• _Problem description_:
Each line below is to be copied exactly as it appears.

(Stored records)
====

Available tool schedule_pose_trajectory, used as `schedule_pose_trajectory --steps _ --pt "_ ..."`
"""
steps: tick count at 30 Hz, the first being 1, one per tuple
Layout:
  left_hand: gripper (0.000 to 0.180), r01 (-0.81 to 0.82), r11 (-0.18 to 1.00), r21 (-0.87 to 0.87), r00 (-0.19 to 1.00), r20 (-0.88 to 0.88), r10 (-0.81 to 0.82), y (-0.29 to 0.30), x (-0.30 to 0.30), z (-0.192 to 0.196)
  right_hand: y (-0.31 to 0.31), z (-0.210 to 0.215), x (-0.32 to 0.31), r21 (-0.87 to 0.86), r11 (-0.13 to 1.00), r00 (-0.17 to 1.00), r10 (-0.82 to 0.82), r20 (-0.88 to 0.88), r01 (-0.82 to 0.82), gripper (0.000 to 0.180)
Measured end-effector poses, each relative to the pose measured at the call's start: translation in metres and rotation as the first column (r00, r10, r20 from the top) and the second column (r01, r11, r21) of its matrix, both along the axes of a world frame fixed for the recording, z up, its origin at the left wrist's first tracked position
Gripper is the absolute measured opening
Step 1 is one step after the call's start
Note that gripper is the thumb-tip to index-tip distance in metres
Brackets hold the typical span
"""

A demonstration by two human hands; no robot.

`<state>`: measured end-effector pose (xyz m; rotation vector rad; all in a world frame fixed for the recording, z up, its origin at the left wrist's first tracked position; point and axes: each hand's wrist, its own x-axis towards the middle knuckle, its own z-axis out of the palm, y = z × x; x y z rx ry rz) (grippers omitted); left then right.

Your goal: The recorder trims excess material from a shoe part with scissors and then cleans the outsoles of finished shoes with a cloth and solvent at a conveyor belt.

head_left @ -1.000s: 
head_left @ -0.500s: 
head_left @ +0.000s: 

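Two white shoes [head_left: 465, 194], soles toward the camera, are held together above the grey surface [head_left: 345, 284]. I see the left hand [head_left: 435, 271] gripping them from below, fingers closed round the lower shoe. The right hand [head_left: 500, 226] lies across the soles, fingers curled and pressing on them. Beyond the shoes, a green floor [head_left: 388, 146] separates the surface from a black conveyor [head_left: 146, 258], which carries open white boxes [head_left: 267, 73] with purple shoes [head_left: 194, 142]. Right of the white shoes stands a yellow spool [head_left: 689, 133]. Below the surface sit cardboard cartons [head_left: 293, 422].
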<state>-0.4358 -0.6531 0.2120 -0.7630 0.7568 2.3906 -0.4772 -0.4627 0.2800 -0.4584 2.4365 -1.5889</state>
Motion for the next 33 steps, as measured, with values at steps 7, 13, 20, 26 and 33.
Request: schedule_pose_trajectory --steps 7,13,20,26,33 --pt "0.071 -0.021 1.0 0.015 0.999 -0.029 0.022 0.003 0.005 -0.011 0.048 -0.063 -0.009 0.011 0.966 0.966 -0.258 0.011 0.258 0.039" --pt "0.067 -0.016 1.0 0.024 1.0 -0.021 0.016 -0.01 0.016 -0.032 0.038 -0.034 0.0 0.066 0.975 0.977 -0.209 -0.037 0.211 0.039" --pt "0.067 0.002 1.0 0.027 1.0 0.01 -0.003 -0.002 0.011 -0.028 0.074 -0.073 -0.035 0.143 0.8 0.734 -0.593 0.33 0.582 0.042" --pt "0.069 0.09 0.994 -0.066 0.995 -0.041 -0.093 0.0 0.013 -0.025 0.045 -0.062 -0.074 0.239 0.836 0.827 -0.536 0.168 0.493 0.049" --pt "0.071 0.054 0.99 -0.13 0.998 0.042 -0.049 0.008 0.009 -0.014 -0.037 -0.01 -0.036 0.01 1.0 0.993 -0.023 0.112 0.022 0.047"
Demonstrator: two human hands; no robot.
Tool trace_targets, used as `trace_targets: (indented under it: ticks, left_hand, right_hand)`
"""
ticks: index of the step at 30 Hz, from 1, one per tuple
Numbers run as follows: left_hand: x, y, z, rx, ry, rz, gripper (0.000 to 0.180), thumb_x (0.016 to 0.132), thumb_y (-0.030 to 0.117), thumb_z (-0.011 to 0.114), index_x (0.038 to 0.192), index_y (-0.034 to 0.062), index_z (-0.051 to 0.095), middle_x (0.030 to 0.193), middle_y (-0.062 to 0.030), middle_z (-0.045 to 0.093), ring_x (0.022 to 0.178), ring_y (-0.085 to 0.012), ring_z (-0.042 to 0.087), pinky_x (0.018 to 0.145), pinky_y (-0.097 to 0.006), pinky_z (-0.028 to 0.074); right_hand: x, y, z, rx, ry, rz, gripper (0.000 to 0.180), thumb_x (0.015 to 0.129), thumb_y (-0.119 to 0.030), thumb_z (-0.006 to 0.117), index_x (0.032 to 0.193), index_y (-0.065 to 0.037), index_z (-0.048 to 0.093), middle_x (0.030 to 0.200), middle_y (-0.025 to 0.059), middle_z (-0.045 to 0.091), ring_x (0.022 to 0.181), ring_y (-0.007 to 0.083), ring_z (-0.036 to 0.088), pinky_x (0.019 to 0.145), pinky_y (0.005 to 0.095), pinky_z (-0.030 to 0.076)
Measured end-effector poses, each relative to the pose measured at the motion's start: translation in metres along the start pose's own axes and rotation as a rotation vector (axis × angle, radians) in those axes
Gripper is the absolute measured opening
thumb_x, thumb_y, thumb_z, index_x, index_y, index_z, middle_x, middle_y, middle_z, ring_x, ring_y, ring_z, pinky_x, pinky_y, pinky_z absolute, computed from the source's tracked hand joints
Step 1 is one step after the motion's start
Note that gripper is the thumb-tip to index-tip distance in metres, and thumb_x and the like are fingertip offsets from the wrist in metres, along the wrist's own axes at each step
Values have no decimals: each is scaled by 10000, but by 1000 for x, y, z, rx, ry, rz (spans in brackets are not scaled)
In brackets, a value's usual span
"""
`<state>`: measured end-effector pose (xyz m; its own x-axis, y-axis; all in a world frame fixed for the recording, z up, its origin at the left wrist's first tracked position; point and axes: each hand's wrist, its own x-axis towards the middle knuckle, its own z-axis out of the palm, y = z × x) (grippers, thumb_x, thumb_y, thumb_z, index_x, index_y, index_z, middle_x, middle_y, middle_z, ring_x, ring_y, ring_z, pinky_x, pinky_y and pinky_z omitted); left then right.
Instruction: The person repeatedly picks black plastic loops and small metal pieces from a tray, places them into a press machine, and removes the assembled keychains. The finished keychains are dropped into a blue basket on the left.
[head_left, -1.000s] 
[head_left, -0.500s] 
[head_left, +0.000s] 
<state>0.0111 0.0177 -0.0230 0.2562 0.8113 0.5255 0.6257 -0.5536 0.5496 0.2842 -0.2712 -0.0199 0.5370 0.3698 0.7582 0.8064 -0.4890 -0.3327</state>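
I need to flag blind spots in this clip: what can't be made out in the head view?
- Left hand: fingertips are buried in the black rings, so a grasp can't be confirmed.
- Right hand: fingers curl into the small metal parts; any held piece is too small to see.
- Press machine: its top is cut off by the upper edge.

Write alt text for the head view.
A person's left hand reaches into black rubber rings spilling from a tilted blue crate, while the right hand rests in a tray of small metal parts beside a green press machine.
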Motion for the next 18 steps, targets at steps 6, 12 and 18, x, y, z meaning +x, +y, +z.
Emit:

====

• _Worked solution_:
Available tool schedule_pose_trajectory, used as `schedule_pose_trajectory --steps _ --pt "_ ..."`
"""
steps: tick count at 30 Hz, the first being 1, one per tuple
Layout:
  left_hand: gripper (0.000 to 0.180), r01 (-0.81 to 0.82), r11 (-0.18 to 1.00), r21 (-0.87 to 0.87), r00 (-0.19 to 1.00), r20 (-0.88 to 0.88), r10 (-0.81 to 0.82), y (-0.29 to 0.30), x (-0.30 to 0.30), z (-0.192 to 0.196)
  right_hand: y (-0.31 to 0.31), z (-0.210 to 0.215), x (-0.32 to 0.31), r21 (-0.87 to 0.86), r11 (-0.13 to 1.00), r00 (-0.17 to 1.00), r10 (-0.82 to 0.82), r20 (-0.88 to 0.88), r01 (-0.82 to 0.82), gripper (0.000 to 0.180)
Measured end-effector poses, each relative to the pose measured at the call's start: translation in metres and rotation as the first column (r00, r10, r20 from the top) and the second column (r01, r11, r21) of its matrix, both along the axes of a world frame fixed for the recording, z up, its origin at the left wrist's first tracked position
Gripper is the absolute measured opening
Step 1 is one step after the call's start
Note that gripper is the thumb-tip to index-tip distance in metres
Brackets hold the typical span
"""

A demonstration by two human hands; no robot.

`<state>`: measured end-effector pose (xyz m; rotation vector rad; all in a world frame fixed for the recording, z up, its origin at the left wrist's first tracked position; point and axes: each hand's wrist, its own x-axis towards the middle knuckle, its own z-axis out of the palm, y = z × x; x y z rx ry rz) (grippers omitted); left then right.

Your goal: The recorder trims excess material from a shoe part with scissors and then cleans the outsoles of finished shoes with a cloth and solvent at a conveyor belt.

head_left @ -1.000s: 
head_left @ -0.500s: 
head_left @ +0.000s: 

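Two white shoes [head_left: 465, 194], soles toward the camera, are held together above the grey surface [head_left: 345, 284]. I see the left hand [head_left: 435, 271] gripping them from below, fingers closed round the lower shoe. The right hand [head_left: 500, 226] lies across the soles, fingers curled and pressing on them. Beyond the shoes, a green floor [head_left: 388, 146] separates the surface from a black conveyor [head_left: 146, 258], which carries open white boxes [head_left: 267, 73] with purple shoes [head_left: 194, 142]. Right of the white shoes stands a yellow spool [head_left: 689, 133]. Below the surface sit cardboard cartons [head_left: 293, 422].
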<state>-0.4358 -0.6531 0.2120 -0.7630 0.7568 2.3906 -0.4772 -0.4627 0.2800 -0.4584 2.4365 -1.5889</state>
Motion for the next 33 steps, as measured, with values at steps 7, 13, 20, 26 and 33.
Request: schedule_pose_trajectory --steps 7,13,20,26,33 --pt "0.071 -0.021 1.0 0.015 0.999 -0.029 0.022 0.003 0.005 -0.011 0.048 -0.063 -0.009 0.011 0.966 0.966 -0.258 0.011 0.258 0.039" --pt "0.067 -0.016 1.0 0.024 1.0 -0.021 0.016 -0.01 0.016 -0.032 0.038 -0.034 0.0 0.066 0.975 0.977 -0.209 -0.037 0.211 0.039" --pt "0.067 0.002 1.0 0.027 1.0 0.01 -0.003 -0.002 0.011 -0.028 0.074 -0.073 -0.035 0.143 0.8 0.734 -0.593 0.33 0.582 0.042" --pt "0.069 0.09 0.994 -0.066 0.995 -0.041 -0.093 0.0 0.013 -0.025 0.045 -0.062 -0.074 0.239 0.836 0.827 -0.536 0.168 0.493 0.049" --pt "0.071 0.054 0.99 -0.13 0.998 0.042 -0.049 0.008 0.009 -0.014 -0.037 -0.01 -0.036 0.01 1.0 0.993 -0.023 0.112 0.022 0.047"
Demonstrator: two human hands; no robot.
Tool trace_targets, used as `trace_targets: (indented under it: ticks, left_hand, right_hand)`
"""
ticks: index of the step at 30 Hz, from 1, one per tuple
Numbers run as follows: left_hand: x, y, z, rx, ry, rz, gripper (0.000 to 0.180), thumb_x (0.016 to 0.132), thumb_y (-0.030 to 0.117), thumb_z (-0.011 to 0.114), index_x (0.038 to 0.192), index_y (-0.034 to 0.062), index_z (-0.051 to 0.095), middle_x (0.030 to 0.193), middle_y (-0.062 to 0.030), middle_z (-0.045 to 0.093), ring_x (0.022 to 0.178), ring_y (-0.085 to 0.012), ring_z (-0.042 to 0.087), pinky_x (0.018 to 0.145), pinky_y (-0.097 to 0.006), pinky_z (-0.028 to 0.074); right_hand: x, y, z, rx, ry, rz, gripper (0.000 to 0.180), thumb_x (0.015 to 0.129), thumb_y (-0.119 to 0.030), thumb_z (-0.006 to 0.117), index_x (0.032 to 0.193), index_y (-0.065 to 0.037), index_z (-0.048 to 0.093), middle_x (0.030 to 0.200), middle_y (-0.025 to 0.059), middle_z (-0.045 to 0.091), ring_x (0.022 to 0.181), ring_y (-0.007 to 0.083), ring_z (-0.036 to 0.088), pinky_x (0.019 to 0.145), pinky_y (0.005 to 0.095), pinky_z (-0.030 to 0.076)
Measured end-effector poses, each relative to the pose measured at the motion's start: translation in metres along the start pose's own axes and rotation as a rotation vector (axis × angle, radians) in those axes
Gripper is the absolute measured opening
thumb_x, thumb_y, thumb_z, index_x, index_y, index_z, middle_x, middle_y, middle_z, ring_x, ring_y, ring_z, pinky_x, pinky_y, pinky_z absolute, computed from the source's tracked hand joints
Step 1 is one step after the motion's start
Note that gripper is the thumb-tip to index-tip distance in metres, and thumb_x and the like are fingertip offsets from the wrist in metres, along the wrist's own axes at each step
Values have no decimals: each is scaled by 10000, but by 1000 for x, y, z, rx, ry, rz (spans in brackets are not scaled)
In brackets, a value's usual span
"""
`<state>`: measured end-effector pose (xyz m; its own x-axis, y-axis; all in a world frame fixed for the recording, z up, its origin at the left wrist's first tracked position; point and axes: each hand's wrist, its own x-axis towards the middle knuckle, its own z-axis out of the palm, y = z × x) (grippers, thumb_x, thumb_y, thumb_z, index_x, index_y, index_z, middle_x, middle_y, middle_z, ring_x, ring_y, ring_z, pinky_x, pinky_y and pinky_z omitted); left then right.
Instruction: The person repeatedly picks black plastic loops and small metal pieces from a tray, places them into a press machine, and removes the assembled keychains. The finished keychains are dropped into a blue basket on the left.
[head_left, -1.000s] 
[head_left, -0.500s] 
[head_left, +0.000s] 
<state>0.0111 0.0177 -0.0230 0.2562 0.8113 0.5255 0.6257 -0.5536 0.5496 0.2842 -0.2712 -0.0199 0.5370 0.3698 0.7582 0.8064 -0.4890 -0.3327</state>
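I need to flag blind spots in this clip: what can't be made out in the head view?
- Left hand: fingertips are buried in the black rings, so a grasp can't be confirmed.
- Right hand: fingers curl into the small metal parts; any held piece is too small to see.
- Press machine: its top is cut off by the upper edge.

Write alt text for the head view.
A person's left hand reaches into black rubber rings spilling from a tilted blue crate, while the right hand rests in a tray of small metal parts beside a green press machine.
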Motion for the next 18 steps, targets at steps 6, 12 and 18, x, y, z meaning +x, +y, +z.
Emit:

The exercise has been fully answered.